WHAT YOU ARE ASKED TO DO
Of the entries below, return exactly those lines that fall between the one containing "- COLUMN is" and the one containing "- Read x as", the two end lines included.

TASK INPUT
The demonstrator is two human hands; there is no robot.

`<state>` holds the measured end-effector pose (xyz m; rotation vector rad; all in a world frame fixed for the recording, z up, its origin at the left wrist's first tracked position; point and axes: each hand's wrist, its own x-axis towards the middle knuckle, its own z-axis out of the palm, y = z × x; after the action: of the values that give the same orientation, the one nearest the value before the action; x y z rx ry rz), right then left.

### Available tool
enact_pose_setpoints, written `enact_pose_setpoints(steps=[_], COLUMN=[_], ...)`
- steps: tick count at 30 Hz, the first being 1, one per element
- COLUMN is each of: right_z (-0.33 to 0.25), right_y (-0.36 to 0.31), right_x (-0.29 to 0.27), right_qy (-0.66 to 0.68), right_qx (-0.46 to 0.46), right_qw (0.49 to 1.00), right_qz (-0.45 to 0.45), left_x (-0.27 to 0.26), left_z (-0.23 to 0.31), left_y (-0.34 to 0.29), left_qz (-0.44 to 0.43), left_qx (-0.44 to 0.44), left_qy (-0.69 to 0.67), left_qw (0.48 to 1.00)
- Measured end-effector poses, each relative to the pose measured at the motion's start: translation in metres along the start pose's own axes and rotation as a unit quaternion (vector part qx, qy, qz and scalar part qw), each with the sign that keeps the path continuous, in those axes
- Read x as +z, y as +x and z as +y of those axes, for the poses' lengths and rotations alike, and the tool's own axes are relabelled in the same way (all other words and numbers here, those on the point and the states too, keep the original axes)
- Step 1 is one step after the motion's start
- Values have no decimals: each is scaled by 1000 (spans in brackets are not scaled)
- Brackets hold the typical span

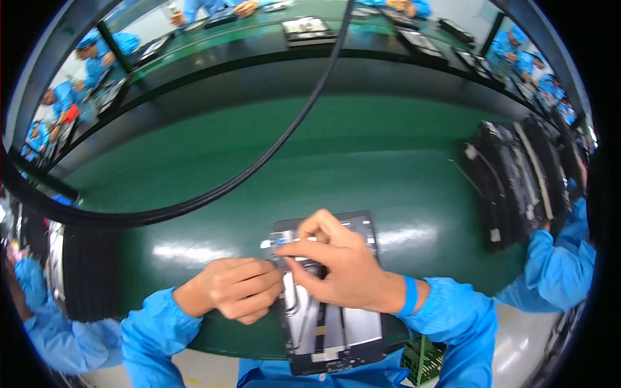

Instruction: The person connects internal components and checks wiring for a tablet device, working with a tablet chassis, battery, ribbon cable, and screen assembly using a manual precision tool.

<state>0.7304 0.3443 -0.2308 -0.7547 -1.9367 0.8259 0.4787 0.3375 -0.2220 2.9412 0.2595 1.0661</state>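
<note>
An opened tablet (pixel 362 326) with a black frame and silvery inner panels lies on the green table in front of me, its near end at the table's edge. Over its upper left part, my right hand (pixel 343 264) pinches with thumb and index finger; whatever is between the tips is too small to make out. A small blue spot shows by those fingertips. My left hand (pixel 244 289) is closed at the tablet's left edge, its fingers curled and their tips close to the right thumb. What it grips, if anything, is hidden.
A thick black cable (pixel 268 154) loops across the view above the green table (pixel 213 155). Black device parts stand in a row (pixel 517 178) at the right, near a co-worker's blue sleeve (pixel 556 268). Another dark stack (pixel 90 271) is at the left. Co-workers sit along a far bench.
</note>
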Motion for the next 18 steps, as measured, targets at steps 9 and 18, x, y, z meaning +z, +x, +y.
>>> enact_pose_setpoints(steps=[9,18], right_z=[20,15], right_y=[-3,-55], right_x=[-42,-141], right_qy=[-51,-159], right_qx=[-68,-116], right_qw=[985,881], right_qz=[151,431], left_x=[17,52], left_z=[91,66], left_y=[2,40], left_qz=[-205,-156], left_qx=[28,-8], left_qy=[-163,-98], left_qw=[965,983])
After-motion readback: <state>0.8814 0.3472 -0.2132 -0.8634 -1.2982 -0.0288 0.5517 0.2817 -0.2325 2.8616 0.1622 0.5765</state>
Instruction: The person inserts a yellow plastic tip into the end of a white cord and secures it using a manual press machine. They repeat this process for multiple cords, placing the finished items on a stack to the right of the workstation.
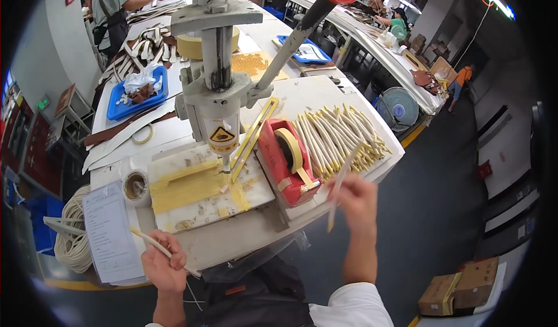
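Note:
My left hand (164, 269) is closed around a short cream cord (152, 241) with a yellow tip, held at the table's near edge. In front of the red tape dispenser, my right hand (357, 202) pinches a second cream cord piece (332, 216), also yellow at its lower end. Just beyond that hand lies a pile of similar cord pieces (334, 138), their ends yellow. The red tape dispenser (268, 147) carries a roll of yellowish tape (288, 143). Neither hand touches the dispenser or the pile.
A hand press (218, 103) with a red-knobbed lever stands over a white board (174, 219) covered partly in yellow tape. At left are a coil of cream cord (72, 237), a paper sheet (113, 234) and a blue tray (125, 107). Other people work farther back.

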`<state>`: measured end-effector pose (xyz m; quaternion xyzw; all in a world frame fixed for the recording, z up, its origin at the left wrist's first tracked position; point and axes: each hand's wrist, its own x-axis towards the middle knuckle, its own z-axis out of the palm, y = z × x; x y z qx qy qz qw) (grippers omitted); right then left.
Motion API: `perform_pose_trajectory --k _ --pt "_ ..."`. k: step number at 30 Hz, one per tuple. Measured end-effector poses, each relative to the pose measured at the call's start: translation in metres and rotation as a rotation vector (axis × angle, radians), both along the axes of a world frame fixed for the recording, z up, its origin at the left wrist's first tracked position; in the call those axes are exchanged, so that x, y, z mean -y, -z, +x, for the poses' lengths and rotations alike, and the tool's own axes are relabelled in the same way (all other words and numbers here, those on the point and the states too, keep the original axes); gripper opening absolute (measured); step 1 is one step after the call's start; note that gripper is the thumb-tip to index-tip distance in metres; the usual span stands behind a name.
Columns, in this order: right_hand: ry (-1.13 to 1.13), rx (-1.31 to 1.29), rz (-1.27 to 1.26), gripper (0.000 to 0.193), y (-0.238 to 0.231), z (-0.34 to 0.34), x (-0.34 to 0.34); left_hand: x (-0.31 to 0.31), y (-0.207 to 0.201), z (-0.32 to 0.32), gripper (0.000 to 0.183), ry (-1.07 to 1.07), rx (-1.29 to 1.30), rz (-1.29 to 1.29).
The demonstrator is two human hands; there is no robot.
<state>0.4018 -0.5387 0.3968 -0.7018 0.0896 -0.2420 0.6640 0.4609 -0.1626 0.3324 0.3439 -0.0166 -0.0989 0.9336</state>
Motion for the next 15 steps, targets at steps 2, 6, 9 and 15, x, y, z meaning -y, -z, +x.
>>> perform_pose_trajectory --k 2,6,9,15 --pt "0.252 -0.142 -0.23 0.017 -0.015 0.028 0.044 0.0 0.009 0.001 0.022 -0.087 0.007 0.069" --pt "0.318 -0.281 -0.681 0.029 -0.007 0.085 0.081 0.007 0.022 0.0 0.022 -0.044 -0.003 0.262" --pt "0.272 -0.344 -0.94 0.031 0.021 0.1 0.094 0.007 0.021 -0.003 0.021 -0.013 -0.005 0.353" --pt "0.415 -0.019 -0.924 0.021 0.015 0.077 0.048 -0.017 -0.003 -0.013 0.011 -0.059 -0.007 0.496"
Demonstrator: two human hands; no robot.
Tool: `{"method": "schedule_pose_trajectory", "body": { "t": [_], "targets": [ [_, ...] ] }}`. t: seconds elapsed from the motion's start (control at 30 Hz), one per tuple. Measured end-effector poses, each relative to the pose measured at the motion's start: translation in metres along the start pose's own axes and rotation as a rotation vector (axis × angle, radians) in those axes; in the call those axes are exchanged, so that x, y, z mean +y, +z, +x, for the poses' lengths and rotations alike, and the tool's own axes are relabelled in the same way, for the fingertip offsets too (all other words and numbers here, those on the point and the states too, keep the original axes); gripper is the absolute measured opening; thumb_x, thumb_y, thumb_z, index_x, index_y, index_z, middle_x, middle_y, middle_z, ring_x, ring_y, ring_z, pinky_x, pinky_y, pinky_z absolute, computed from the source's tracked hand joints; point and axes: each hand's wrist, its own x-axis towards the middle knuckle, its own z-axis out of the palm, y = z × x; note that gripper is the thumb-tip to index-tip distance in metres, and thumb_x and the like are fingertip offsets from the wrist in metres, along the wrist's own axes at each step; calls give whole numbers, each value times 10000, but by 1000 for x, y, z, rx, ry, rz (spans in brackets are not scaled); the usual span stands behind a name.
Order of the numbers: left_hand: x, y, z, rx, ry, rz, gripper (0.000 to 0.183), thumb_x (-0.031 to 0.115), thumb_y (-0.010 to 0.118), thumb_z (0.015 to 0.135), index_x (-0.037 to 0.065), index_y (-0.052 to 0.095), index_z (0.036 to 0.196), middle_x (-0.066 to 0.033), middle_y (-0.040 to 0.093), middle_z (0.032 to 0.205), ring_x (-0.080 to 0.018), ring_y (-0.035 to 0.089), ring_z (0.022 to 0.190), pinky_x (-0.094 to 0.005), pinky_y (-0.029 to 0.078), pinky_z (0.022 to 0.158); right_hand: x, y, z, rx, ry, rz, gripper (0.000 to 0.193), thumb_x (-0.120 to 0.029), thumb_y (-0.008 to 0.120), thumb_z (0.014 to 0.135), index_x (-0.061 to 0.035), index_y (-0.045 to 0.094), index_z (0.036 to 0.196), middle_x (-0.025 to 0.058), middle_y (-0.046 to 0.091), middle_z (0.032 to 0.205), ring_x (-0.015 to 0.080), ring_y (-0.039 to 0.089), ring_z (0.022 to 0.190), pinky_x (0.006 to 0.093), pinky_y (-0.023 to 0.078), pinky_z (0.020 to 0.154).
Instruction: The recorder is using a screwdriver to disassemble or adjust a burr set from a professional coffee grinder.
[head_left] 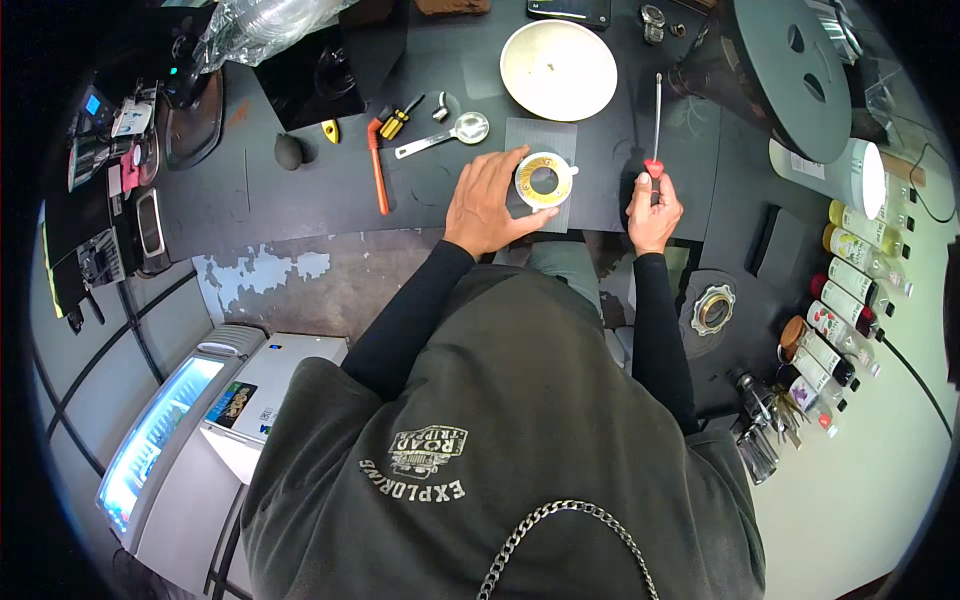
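My left hand (484, 206) curves around a white-rimmed ring (523, 180) with a gold face and dark centre, thumb at its near edge and index finger at its far edge. The ring rests over a grey ribbed mat (555, 136) near the table's front edge. To the right, my right hand (655, 212) is closed on a screwdriver (658, 115), its long metal shaft pointing away from me. Only the end of its red handle shows above my fingers. A white bowl (520, 75) stands just beyond the mat.
Left of the ring lie a metal measuring spoon (470, 127), an orange-handled tool (379, 170) and a yellow-and-black screwdriver (395, 124). A dark hopper (790, 75) stands far right. A toothed metal ring (713, 309) sits on the right-hand counter, near several bottles (850, 285).
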Motion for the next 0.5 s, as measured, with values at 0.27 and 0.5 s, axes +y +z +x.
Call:
{"method": "schedule_pose_trajectory", "body": {
  "t": [0.27, 0.5],
  "targets": [
    [1, 0, -1, -20, -7, 7, 858, 466, 882, 742, 48, 542, 1410, -145, 633, 1261, -316, 579, 1187, -442, 461, 1004, -1, -1, -2, 10, -8, -27, 257, -241, 687, 999, -13, 615, 905, 41, 553, 530, 110, 538, 423, 294, 399, 455],
    [2, 1, 2, 12, 7, -1, 853, 394, 918, 710, 24, 557, 1388, -167, 643, 1236, -342, 606, 1130, -452, 483, 979, 7, 1, 1, 49, -32, -58, 267, -246, 709, 977, -11, 625, 881, 41, 431, 550, 108, 435, 499, 328, 364, 491]
  ]
}}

FINAL ANSWER
- COLUMN is each of: right_z (-0.33 to 0.25), right_y (-0.36 to 0.31), right_x (-0.29 to 0.27), right_qy (-0.66 to 0.68), right_qx (-0.46 to 0.46), right_qw (0.49 to 1.00), right_qz (-0.45 to 0.45), left_x (-0.27 to 0.26), left_z (-0.23 to 0.31), left_y (-0.34 to 0.29), left_qz (-0.44 to 0.43), left_qx (-0.44 to 0.44), left_qy (-0.69 to 0.67), left_qw (0.48 to 1.00)
- Measured end-effector poses, each relative to the pose measured at the motion's start: translation in metres along the start pose's own axes and rotation as a unit quaternion (vector part qx, qy, qz and scalar part qw), each with the sign that keeps the path continuous, in those axes
- Read x as +z, y as +x and z as +y of those axes, for the poses' lengths and rotations alike, and the tool's own axes are relabelled in the same way (all other words and numbers here, those on the point and the states too, keep the original axes)

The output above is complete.